AMIsurvey is a fully automated calibration and imaging pipeline for data from the AMI-LA radio observatory; it has two key dependencies. The first is drive-ami, included in this entry. Drive-ami is a Python interface to the specialized AMI-REDUCE calibration pipeline, which applies path delay corrections, automatic flags for interference, pointing errors, shadowing and hardware faults, applies phase and amplitude calibrations, Fourier transforms the data into the frequency domain, and writes out the resulting data in uvFITS format. The second is chimenea, which implements an automated imaging algorithm to convert the calibrated uvFITS into science-ready image maps. AMIsurvey links the calibration and imaging stages implemented within these packages together, configures the chimenea algorithm with parameters appropriate to data from AMI-LA, and provides a command-line interface.

[ascl:2108.013]
AMOEBA: Automated Gaussian decomposition

AMOEBA (Automated Molecular Excitation Bayesian line-fitting Algorithm) employs a Bayesian approach to Gaussian decomposition, resulting in an objective and statistically robust identification of individual clouds along the line-of-sight. It uses the Python implementation of Goodman & Weare's Affine Invariant Markov chain Monte Carlo (MCMC) Ensemble sampler emcee (ascl:1303.002) to sample the posterior probability distribution and numerically evaluate the integrals required to compute the Bayes Factor.
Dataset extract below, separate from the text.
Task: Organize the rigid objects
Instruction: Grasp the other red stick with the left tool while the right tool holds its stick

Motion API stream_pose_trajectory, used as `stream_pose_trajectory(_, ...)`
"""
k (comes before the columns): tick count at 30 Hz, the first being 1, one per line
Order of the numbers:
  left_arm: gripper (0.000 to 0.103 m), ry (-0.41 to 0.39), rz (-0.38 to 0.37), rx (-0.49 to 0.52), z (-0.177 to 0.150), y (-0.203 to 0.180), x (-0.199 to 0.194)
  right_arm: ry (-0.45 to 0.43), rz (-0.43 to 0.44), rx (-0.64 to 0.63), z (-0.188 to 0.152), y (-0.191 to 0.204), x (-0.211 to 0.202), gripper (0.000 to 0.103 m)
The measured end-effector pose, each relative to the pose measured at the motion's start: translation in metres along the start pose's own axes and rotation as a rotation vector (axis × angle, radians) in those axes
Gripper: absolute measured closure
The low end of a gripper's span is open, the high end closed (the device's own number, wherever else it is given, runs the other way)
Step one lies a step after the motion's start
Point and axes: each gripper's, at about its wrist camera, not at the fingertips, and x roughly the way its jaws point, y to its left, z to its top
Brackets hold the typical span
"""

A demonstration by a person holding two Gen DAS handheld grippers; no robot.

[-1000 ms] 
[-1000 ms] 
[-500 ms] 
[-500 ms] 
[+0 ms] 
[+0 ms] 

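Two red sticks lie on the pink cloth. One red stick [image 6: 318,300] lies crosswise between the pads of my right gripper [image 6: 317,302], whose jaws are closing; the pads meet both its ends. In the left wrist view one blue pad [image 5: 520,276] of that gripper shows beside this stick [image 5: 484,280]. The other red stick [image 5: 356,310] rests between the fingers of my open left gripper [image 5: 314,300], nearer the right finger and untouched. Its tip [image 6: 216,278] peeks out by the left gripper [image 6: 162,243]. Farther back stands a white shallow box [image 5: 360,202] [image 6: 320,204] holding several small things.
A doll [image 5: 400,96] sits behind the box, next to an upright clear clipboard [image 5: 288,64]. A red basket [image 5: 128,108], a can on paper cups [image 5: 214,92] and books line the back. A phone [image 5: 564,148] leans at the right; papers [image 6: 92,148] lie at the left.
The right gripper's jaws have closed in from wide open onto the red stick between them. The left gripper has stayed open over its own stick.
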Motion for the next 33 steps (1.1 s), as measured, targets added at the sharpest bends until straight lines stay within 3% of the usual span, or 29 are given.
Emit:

Amoeba takes as input a set of OH optical depth spectra and a set of expected brightness temperature spectra that are obtained by measuring the brightness temperature towards the bright background continuum source (the "on-source" observations), and in a pattern surrounding the continuum source (the "off-source" observations). Amoeba can also take as input a set of OH optical depth spectra only, and also allows input of an arbitrary number of spectra to be fit simultaneously.